No final, Dauto Faquirá sublinhou a crença de que “a equipa vai dar a volta e resolver a eliminatória em Olhão” e enalteceu os pontos que podem justificar a derrota em Oliveira de Azeméis.

“A dimensão do campo dificultou-nos o trabalho e a agressividade da Oliveirense também. Antevia uma segunda parte melhor e com mais espaços para colocar em campo a nossa qualidade, mas fomos penalizados pela expulsão (Anselmo viu o vermelho direto aos 57 minutos) e pelo próprio campo”, disse o treinador dos algarvios, que sublinha “a união do grupo e a lucidez da equipa”.

Do lado da Oliveirense, Pedro Miguel diz que a sua equipa “podia ter feito um pouco mais”, mas está satisfeito com um resultado “que abre boas perspetivas” para a segunda “mão” da eliminatória, em Olhão.

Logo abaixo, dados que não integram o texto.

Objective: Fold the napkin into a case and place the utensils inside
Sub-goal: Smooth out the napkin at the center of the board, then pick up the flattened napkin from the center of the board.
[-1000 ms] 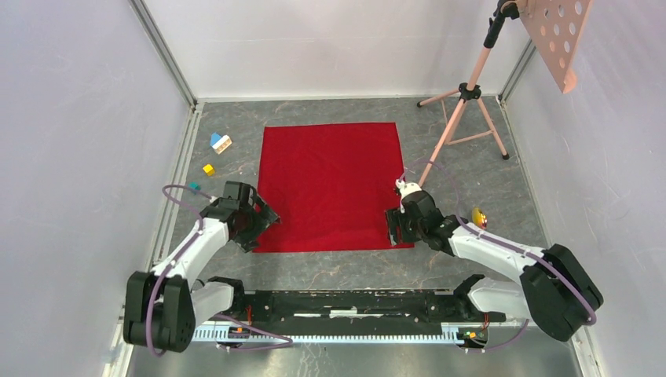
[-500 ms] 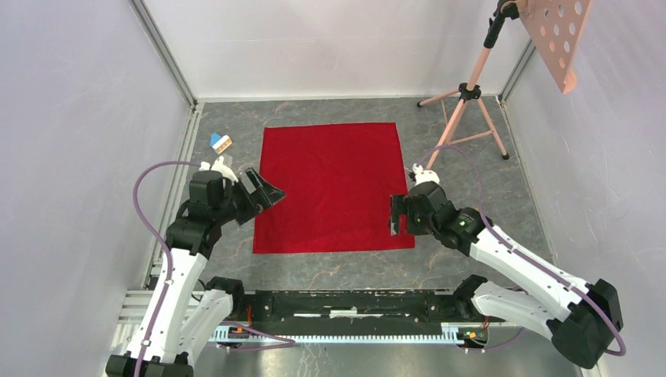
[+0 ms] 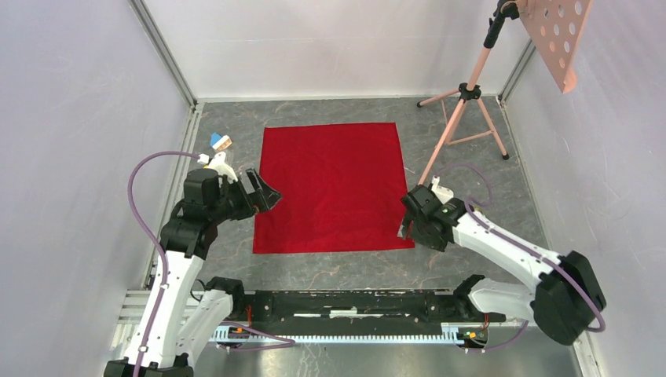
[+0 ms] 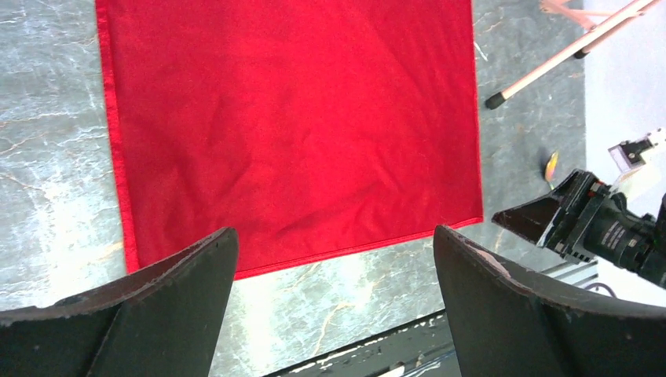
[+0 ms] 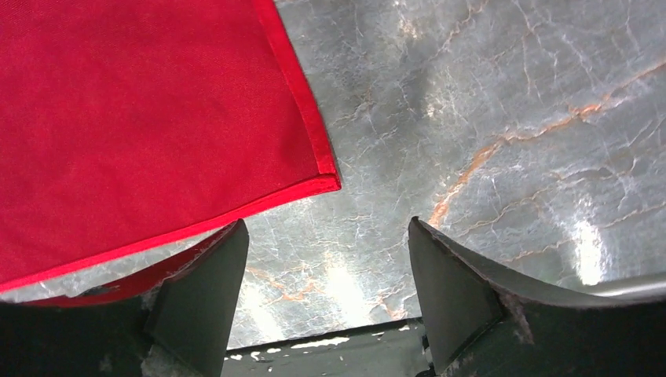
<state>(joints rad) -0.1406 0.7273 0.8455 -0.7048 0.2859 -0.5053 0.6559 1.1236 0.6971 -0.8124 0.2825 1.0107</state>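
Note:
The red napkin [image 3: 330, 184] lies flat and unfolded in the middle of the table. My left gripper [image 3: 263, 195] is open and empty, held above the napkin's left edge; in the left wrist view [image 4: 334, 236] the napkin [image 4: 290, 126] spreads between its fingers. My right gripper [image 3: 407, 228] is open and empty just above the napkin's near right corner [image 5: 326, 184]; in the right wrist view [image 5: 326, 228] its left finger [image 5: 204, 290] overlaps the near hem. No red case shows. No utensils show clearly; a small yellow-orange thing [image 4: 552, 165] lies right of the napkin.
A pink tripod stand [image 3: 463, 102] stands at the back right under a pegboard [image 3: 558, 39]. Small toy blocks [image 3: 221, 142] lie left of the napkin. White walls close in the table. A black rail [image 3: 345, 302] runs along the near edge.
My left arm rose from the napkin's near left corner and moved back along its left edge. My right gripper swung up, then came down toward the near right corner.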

“Vamos com um golo de vantagem e temos de acreditar, sabendo que vamos passar por dificuldades e que vamos conseguir ultrapassá-las. O nosso objetivo é passar à fase seguinte, até porque não estamos a fazer o campeonato que desejávamos na Liga de Honra”, disse Pedro Miguel.

Para o treinador oliveirense, a equipa devia ter procurado ampliar a vantagem, sobretudo quando esteve com mais uma unidade em campo, e desvaloriza as criticas de Dauto Faquirá às dimensões do relvado do Estádio Carlos Osório.

“Já joguei em campos de dimensões iguais e sem problemas. Gostava de jogar futebol. Um desses campos era o do Farense, que representei com orgulho, e era muito difícil lá passar”, rematou o técnico da Oliveirense.

A segunda “mão” da segunda eliminatória da Taça da Liga está marcada para o 10 de novembro, em Olhão.